Find every line in the data that contains the word "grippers". Return each of those lines.

- [RAW DATA]:
···

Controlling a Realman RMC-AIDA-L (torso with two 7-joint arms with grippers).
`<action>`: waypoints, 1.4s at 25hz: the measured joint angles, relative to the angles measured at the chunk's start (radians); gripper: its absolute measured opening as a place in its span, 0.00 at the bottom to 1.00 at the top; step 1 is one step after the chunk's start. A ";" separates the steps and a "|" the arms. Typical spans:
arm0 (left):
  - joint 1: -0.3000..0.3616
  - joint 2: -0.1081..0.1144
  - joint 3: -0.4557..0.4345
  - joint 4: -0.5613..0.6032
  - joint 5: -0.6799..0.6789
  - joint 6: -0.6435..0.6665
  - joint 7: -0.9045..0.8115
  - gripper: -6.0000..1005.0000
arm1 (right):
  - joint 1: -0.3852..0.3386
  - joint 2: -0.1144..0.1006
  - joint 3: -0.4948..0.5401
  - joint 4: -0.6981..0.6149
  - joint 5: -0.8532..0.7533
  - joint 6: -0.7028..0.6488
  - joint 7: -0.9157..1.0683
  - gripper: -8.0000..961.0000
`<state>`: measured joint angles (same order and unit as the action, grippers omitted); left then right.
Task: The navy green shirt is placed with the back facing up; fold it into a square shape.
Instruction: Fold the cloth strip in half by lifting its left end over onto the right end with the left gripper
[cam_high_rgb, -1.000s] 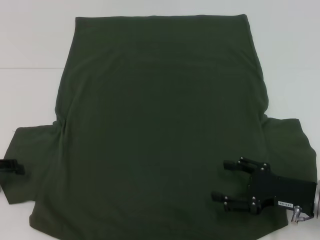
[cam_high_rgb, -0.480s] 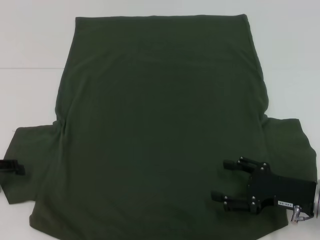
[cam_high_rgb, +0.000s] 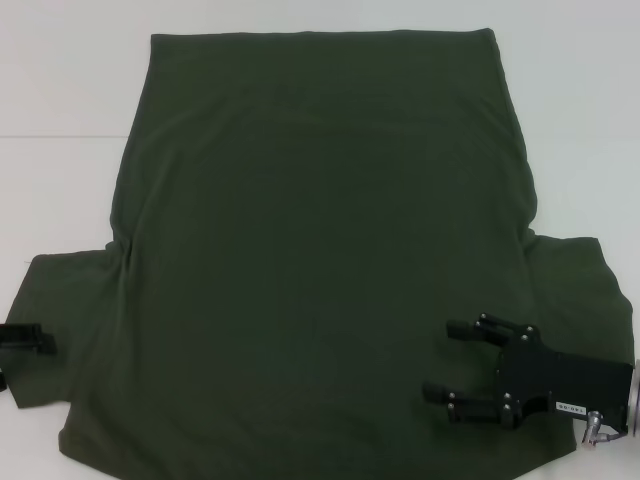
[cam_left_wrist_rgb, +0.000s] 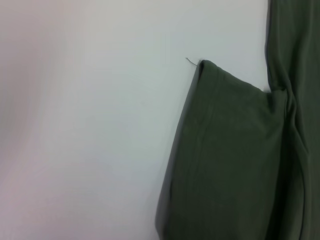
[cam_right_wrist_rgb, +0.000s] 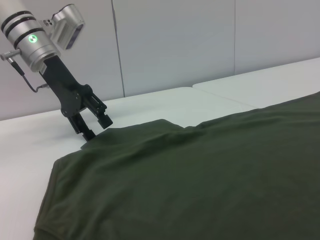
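The navy green shirt (cam_high_rgb: 320, 230) lies spread flat on the white table, plain side up, hem at the far end and sleeves toward me. My right gripper (cam_high_rgb: 438, 360) is open above the shirt's near right part, just inside the right sleeve (cam_high_rgb: 580, 290), with nothing between its fingers. At the outer edge of the left sleeve (cam_high_rgb: 60, 300) sits my left gripper (cam_high_rgb: 28, 338). The right wrist view shows that left gripper (cam_right_wrist_rgb: 97, 127) open, its tips at the sleeve's edge on the shirt (cam_right_wrist_rgb: 200, 175). The left wrist view looks down on the left sleeve (cam_left_wrist_rgb: 225, 160).
The white table (cam_high_rgb: 60, 150) surrounds the shirt, with a seam line (cam_high_rgb: 50, 136) across its far left. Grey wall panels (cam_right_wrist_rgb: 175, 45) stand beyond the table in the right wrist view.
The left gripper has shifted slightly toward me along the left sleeve's edge. The right gripper and the shirt have not moved.
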<state>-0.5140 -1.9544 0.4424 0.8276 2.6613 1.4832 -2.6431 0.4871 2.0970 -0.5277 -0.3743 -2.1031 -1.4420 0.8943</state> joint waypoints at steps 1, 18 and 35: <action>-0.001 0.000 0.000 -0.001 0.000 0.000 0.000 0.94 | 0.000 0.000 0.000 0.000 0.000 0.000 0.000 0.95; -0.033 -0.006 -0.007 -0.053 -0.025 -0.021 0.022 0.93 | -0.003 0.000 -0.002 0.000 0.000 -0.001 0.000 0.95; -0.029 -0.015 0.004 -0.048 -0.038 -0.060 0.055 0.80 | -0.004 0.000 -0.002 0.000 0.000 -0.007 0.000 0.95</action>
<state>-0.5433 -1.9691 0.4465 0.7795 2.6233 1.4231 -2.5880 0.4834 2.0969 -0.5292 -0.3743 -2.1031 -1.4494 0.8943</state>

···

- [THE ANSWER]:
Controlling a Realman RMC-AIDA-L (torso with two 7-joint arms with grippers).
`<state>`: measured joint angles (same order and unit as the action, grippers omitted); left then right.

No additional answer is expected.